#### What is needed
In the data below, locate the line containing "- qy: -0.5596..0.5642" and the line containing "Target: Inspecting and", then retype both and everything between them exactly. Pictures are not part of the copy.

#### Information supplied
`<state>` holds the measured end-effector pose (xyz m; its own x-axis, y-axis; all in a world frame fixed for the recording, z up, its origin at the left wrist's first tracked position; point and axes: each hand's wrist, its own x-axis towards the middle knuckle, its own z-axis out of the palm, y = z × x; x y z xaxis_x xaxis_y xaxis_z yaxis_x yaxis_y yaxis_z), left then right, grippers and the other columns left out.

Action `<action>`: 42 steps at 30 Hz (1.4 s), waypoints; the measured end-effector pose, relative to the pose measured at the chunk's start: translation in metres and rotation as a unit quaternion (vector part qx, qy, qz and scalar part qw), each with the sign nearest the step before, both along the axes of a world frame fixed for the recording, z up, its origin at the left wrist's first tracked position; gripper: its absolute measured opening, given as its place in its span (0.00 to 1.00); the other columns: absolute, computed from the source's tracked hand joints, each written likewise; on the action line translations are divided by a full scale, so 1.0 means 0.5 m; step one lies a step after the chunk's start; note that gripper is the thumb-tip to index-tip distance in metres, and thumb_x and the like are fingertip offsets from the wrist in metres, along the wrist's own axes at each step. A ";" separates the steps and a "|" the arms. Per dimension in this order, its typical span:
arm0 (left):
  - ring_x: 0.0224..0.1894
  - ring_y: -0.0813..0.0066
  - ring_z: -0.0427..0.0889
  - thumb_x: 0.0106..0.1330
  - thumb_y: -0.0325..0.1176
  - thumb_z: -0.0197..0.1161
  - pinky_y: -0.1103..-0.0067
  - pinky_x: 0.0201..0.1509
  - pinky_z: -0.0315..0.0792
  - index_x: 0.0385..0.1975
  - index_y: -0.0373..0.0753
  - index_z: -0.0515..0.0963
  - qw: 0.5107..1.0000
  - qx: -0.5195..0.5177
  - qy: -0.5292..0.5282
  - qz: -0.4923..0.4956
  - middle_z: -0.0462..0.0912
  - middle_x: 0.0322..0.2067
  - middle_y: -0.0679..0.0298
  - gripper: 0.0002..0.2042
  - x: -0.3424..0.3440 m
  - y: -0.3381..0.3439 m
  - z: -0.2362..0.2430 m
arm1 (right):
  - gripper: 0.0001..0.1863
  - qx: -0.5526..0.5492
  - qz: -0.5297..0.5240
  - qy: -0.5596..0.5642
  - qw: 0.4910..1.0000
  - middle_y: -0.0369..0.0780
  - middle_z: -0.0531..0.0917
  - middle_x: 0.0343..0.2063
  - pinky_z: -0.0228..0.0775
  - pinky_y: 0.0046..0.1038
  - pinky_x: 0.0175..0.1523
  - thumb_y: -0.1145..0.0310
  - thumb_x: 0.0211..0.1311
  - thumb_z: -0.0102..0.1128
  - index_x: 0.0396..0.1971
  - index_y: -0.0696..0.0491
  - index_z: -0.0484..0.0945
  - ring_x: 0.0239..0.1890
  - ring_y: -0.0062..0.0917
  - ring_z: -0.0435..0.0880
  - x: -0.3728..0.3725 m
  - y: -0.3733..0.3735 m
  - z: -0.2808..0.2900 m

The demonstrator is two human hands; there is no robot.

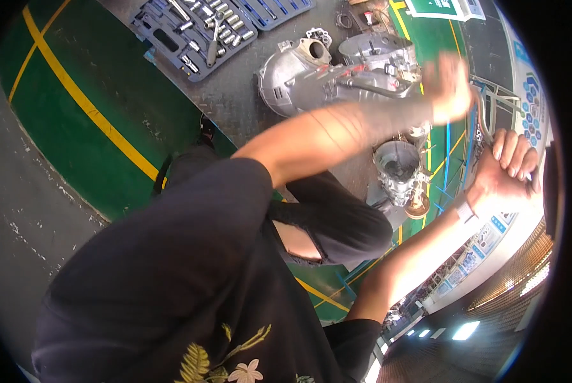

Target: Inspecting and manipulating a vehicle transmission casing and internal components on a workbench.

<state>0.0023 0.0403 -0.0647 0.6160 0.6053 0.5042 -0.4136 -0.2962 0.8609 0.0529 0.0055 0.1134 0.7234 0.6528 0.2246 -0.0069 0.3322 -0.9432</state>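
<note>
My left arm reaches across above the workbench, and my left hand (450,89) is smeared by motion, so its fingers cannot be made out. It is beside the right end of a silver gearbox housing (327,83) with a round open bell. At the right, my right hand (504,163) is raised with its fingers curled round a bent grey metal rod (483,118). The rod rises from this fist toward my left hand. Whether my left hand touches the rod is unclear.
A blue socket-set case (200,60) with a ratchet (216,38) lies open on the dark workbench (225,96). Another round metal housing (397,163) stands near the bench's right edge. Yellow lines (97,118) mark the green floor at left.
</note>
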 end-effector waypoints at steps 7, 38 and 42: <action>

#### Response
  - qy: -0.5596..0.5642
  - qw: 0.4910..1.0000
  - middle_y: -0.0369..0.0780
  - middle_z: -0.0531..0.0917
  - middle_x: 0.0343..0.2063
  - pinky_z: -0.0228..0.0775
  - pinky_y: 0.0046..0.1038
  - pinky_x: 0.0175..0.1523
  - thumb_y: -0.1145..0.0310
  - thumb_x: 0.0211..0.1311
  - thumb_z: -0.0102..0.1128
  - index_x: 0.0396..0.1971
  - index_y: -0.0696..0.0491
  - index_z: -0.0484..0.0945
  - ring_x: 0.0239..0.1890
  - ring_y: -0.0062..0.0917
  - ring_z: -0.0435..0.0880
  - x: -0.3728..0.3725 m
  - y: -0.3733..0.3735 m
  - z: -0.2808..0.2900 m

The demonstrator is two human hands; there is no robot.


Target: Inspecting and manipulating a vehicle transmission casing and internal components on a workbench.

The answer to this exercise has been fully stated.